===== Recorded information

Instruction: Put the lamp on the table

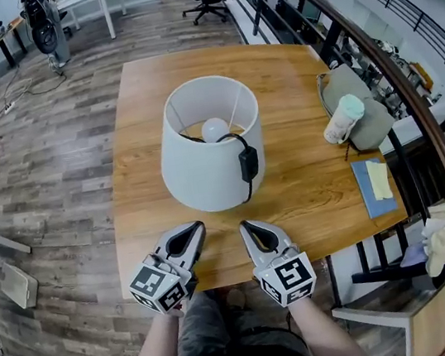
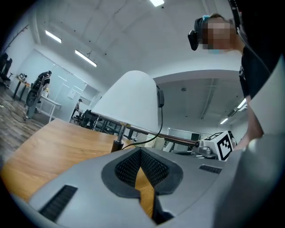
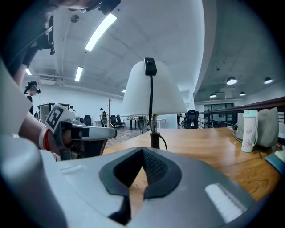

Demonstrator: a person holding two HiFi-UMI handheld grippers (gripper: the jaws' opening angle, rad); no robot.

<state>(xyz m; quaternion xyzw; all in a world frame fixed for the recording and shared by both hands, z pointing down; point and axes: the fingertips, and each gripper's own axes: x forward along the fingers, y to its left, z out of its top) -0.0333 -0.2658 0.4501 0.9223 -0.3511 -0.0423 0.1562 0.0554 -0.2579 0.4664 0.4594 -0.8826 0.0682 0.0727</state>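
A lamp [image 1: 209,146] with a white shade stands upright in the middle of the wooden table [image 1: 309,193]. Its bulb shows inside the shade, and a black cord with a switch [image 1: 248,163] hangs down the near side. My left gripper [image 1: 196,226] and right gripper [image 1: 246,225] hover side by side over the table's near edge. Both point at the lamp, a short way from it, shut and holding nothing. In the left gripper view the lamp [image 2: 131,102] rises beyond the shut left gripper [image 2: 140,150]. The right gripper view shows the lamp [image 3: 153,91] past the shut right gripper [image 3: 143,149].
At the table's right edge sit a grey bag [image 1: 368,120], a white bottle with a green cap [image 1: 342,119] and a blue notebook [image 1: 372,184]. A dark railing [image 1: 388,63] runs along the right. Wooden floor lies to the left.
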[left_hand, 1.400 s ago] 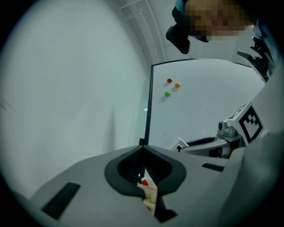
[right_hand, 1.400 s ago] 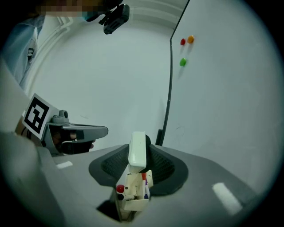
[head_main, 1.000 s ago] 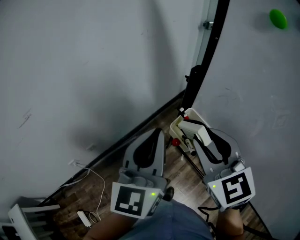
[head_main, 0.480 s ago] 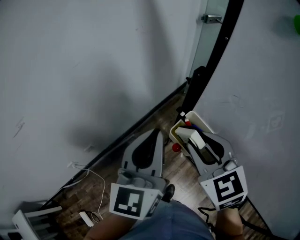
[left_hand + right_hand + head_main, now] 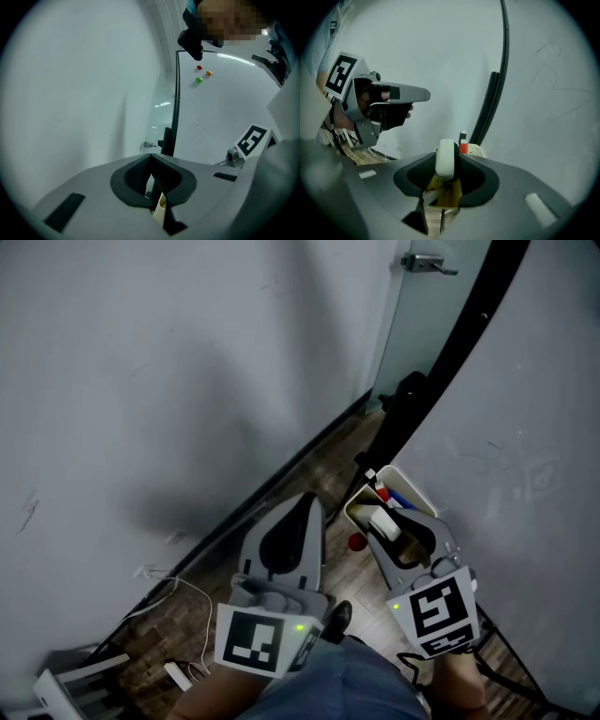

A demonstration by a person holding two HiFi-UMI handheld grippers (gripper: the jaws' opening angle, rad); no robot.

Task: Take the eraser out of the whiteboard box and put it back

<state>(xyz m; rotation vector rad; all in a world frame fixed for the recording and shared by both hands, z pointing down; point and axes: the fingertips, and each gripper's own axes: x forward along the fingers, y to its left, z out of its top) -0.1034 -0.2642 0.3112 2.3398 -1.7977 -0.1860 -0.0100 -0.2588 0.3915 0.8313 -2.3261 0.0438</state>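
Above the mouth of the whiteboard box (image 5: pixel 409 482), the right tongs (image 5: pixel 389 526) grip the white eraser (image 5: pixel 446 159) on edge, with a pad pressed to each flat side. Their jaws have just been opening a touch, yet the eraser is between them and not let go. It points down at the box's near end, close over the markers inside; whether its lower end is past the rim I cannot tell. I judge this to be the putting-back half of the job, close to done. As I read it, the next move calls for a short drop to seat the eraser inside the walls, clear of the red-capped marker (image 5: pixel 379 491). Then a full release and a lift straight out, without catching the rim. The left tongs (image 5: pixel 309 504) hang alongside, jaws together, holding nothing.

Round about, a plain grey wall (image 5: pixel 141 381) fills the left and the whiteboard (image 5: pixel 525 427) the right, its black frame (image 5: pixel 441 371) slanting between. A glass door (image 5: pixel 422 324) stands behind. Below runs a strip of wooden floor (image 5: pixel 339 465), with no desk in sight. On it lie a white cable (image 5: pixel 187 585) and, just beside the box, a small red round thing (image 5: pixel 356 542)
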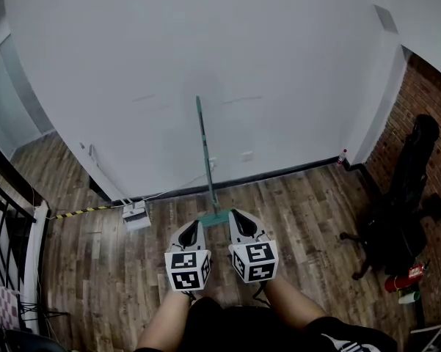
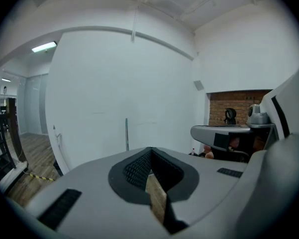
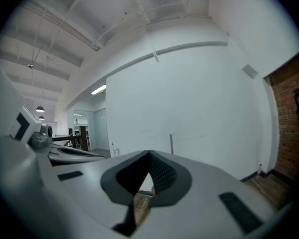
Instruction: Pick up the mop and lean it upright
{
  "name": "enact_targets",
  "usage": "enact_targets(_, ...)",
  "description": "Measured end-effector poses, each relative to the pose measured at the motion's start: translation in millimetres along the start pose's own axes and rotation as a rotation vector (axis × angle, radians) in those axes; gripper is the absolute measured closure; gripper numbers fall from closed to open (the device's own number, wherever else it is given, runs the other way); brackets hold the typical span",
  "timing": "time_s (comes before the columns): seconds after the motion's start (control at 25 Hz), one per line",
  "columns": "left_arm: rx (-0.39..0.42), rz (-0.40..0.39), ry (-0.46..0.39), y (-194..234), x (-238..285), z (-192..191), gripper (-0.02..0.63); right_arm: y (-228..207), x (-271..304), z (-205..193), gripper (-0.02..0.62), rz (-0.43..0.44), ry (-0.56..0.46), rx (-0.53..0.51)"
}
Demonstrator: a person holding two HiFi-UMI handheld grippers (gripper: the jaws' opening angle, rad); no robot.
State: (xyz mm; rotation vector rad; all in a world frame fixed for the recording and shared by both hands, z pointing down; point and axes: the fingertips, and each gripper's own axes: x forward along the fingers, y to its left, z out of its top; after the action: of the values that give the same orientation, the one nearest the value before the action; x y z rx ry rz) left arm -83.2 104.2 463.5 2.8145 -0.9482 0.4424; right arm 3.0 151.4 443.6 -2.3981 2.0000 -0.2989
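Note:
The mop stands upright against the white wall, its green handle (image 1: 204, 152) rising from the flat head (image 1: 216, 217) on the wood floor. Both grippers hover side by side just short of the head, apart from it. The left gripper (image 1: 191, 229) sits slightly left of it and the right gripper (image 1: 237, 221) slightly right; both are shut with nothing between the jaws. In the left gripper view the handle (image 2: 127, 134) shows beyond the closed left gripper (image 2: 150, 149). In the right gripper view the handle (image 3: 171, 144) stands past the closed right gripper (image 3: 149, 154).
A white dustpan-like object (image 1: 136, 215) lies on the floor left of the mop, beside yellow-black tape (image 1: 81, 212). A black office chair (image 1: 403, 211) and a red extinguisher (image 1: 406, 277) stand by the brick wall (image 1: 425, 101) on the right. A black railing (image 1: 4, 226) runs along the left.

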Motion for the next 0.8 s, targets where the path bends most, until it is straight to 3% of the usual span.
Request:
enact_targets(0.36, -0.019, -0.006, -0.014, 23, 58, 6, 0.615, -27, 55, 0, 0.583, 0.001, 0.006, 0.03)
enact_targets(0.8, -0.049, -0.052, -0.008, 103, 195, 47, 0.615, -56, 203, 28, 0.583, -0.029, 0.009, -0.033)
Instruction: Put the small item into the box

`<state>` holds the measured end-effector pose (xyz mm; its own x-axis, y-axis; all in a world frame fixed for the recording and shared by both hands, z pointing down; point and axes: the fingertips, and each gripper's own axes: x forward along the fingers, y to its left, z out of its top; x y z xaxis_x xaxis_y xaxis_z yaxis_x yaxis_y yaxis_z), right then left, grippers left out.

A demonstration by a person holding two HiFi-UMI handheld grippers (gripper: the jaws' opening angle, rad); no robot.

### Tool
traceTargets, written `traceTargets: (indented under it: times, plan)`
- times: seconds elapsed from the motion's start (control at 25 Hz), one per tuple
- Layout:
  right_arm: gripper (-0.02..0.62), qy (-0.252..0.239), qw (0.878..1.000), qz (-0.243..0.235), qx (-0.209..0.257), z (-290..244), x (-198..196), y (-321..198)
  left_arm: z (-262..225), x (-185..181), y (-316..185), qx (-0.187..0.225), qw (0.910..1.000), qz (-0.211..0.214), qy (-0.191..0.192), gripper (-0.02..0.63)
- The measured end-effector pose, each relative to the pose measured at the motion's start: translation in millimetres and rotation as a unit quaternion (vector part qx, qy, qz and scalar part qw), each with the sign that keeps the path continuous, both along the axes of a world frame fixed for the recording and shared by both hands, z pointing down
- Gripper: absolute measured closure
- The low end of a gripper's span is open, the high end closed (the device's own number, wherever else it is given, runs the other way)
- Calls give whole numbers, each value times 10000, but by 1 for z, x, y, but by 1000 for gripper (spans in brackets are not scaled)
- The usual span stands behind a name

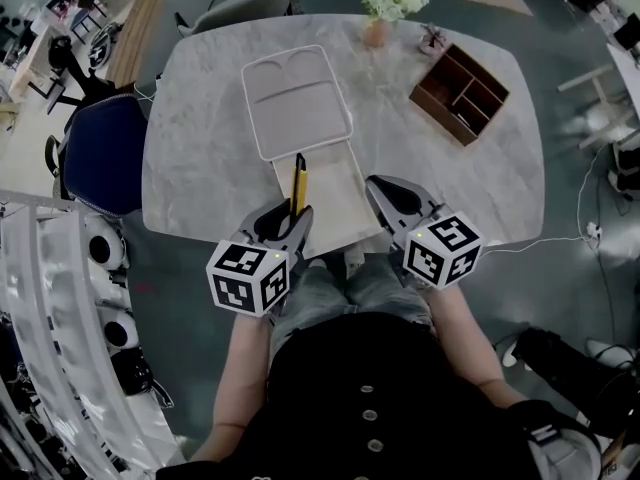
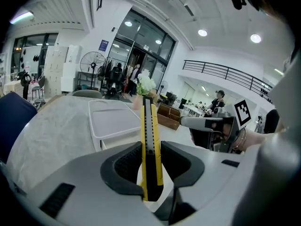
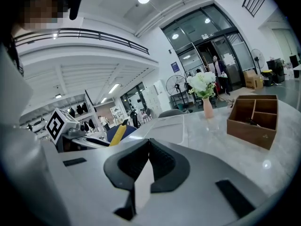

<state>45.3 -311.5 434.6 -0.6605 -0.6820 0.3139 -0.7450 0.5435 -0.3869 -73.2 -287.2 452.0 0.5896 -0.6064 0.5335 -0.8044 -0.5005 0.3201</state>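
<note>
No readable brand or text is seen on anything. The only print is the black-and-white square markers on each gripper's cube.

The left gripper (image 1: pixel 290 218) (image 2: pixel 150 147) is clamped partway closed on a yellow-and-black utility knife (image 1: pixel 298 180) (image 2: pixel 149 126). The knife's rear end is pinched between the ribbed pads.

The knife's long axis is lined up with the jaws. Its front end is pointed away from the person, toward the box lid (image 1: pixel 295 98) and the far side of the table (image 1: pixel 200 168).

In the head view the knife is seen over the left part of the open box (image 1: pixel 335 193). Contact with the box can't be judged.

The lid is laid open flat beyond the box. The box is placed at the table's near edge, between the two grippers.

The right gripper (image 1: pixel 385 190) (image 3: pixel 149 145) is closed tip to tip, with nothing held. It is positioned just right of the box.

A wooden organizer (image 1: pixel 460 93) and a vase of flowers (image 1: pixel 380 28) are seen toward the far right of the table, well apart from the box.
</note>
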Motion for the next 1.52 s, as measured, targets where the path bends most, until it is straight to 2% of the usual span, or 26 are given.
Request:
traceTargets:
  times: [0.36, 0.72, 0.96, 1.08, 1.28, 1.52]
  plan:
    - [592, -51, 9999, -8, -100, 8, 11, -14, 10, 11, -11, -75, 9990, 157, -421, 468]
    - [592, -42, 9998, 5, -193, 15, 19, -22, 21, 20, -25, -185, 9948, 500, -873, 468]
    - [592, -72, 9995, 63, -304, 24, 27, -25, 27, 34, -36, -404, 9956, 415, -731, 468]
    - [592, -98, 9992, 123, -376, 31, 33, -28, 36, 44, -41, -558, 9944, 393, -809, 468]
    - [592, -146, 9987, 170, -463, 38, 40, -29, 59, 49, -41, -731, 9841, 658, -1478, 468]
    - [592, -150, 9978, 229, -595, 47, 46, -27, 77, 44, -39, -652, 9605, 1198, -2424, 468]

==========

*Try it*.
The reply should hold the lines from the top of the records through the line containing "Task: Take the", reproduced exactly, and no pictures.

*Answer space*.
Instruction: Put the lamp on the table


Demonstrator: a person holding two HiFi-UMI handheld grippers (gripper: the jaws' opening angle, rad); no robot.

<state>(xyz m; quaternion xyzw; all in a world frame fixed for the recording and shared by both hands, z pointing down; point and axes: the fingertips, and each gripper's own axes: x forward along the fingers, y to its left, z out of its top) -0.0333 -0.2658 0.4501 0.9223 -0.3511 -0.0423 0.1562 0.0554 -0.2579 0.4664 0.4594 -0.8826 0.0682 0.0727</state>
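A lamp [image 1: 209,146] with a white shade stands upright in the middle of the wooden table [image 1: 309,193]. Its bulb shows inside the shade, and a black cord with a switch [image 1: 248,163] hangs down the near side. My left gripper [image 1: 196,226] and right gripper [image 1: 246,225] hover side by side over the table's near edge. Both point at the lamp, a short way from it, shut and holding nothing. In the left gripper view the lamp [image 2: 131,102] rises beyond the shut left gripper [image 2: 140,150]. The right gripper view shows the lamp [image 3: 153,91] past the shut right gripper [image 3: 143,149].
At the table's right edge sit a grey bag [image 1: 368,120], a white bottle with a green cap [image 1: 342,119] and a blue notebook [image 1: 372,184]. A dark railing [image 1: 388,63] runs along the right. Wooden floor lies to the left.
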[left_hand, 1.400 s ago] 
[right_hand, 1.400 s ago] 
[head_main, 1.000 s ago] 
[head_main, 0.480 s ago] 
[left_hand + right_hand + head_main, now] 

A demonstration by a person holding two HiFi-UMI handheld grippers (gripper: the jaws' opening angle, rad); no robot.

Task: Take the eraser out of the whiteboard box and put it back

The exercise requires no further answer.